Winning Solution For Meta KDD Cup' 24
Yikuan Xia, Jiazun Chen, Jun Gao
TL;DR
The paper tackles grounded, reliable question answering under the Meta KDD Cup 24 CRAG benchmark by deploying a dual-path Task #1 RAG framework (web retrieval plus public data) with a tuned LLM, and a Task #2/3 framework that uses a regularized knowledge-graph API design and API generation to access structured KG information. It demonstrates first-place performance across all tasks by combining prioritized KG signals, carefully crafted prompts, LoRA-based fine-tuning, and inference acceleration (vLLM), all within tight per-query time budgets. The approach provides a practical blueprint for building scalable, grounded RAG systems that integrate structured graphs with web-derived content, offering insights into balancing speed and grounding in real-world settings.
Abstract
This paper describes the winning solutions of all tasks in Meta KDD Cup 24 from db3 team. The challenge is to build a RAG system from web sources and knowledge graphs. We are given multiple sources for each query to help us answer the question.

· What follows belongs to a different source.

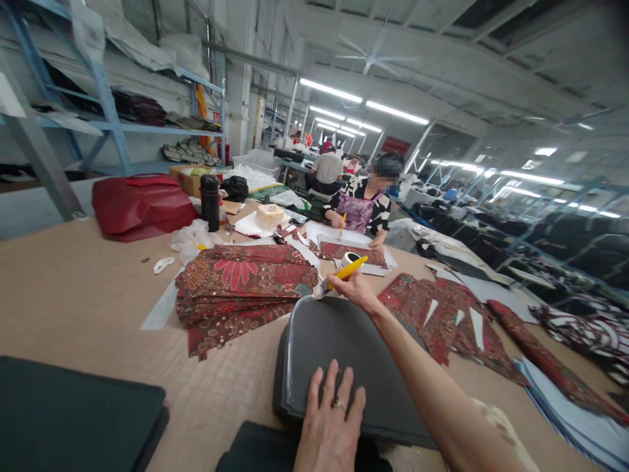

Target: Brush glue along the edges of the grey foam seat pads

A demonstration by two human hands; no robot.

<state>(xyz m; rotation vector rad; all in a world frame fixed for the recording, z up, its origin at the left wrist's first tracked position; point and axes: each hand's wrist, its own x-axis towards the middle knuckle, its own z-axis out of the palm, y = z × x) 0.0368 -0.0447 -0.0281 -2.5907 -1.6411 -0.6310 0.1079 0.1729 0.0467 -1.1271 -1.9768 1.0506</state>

The CRAG challenge involves three tasks: (1) condensing information from web pages into accurate answers, (2) integrating structured data from mock knowledge graphs, and (3) selecting and integrating critical data from extensive web pages and APIs to reflect real-world retrieval challenges. Our solution for Task #1 is a framework of web or open-data retrieval and answering. The large language model (LLM) is tuned for better RAG performance and less hallucination. Task #2 and Task #3 solutions are based on a regularized API set for domain questions and the API generation method using tuned LLM. Our knowledge graph API interface extracts directly relevant information to help LLMs answer correctly. Our solution achieves 1st place on all three tasks, achieving a score of 28.4%, 42.7%, and 47.8%, respectively.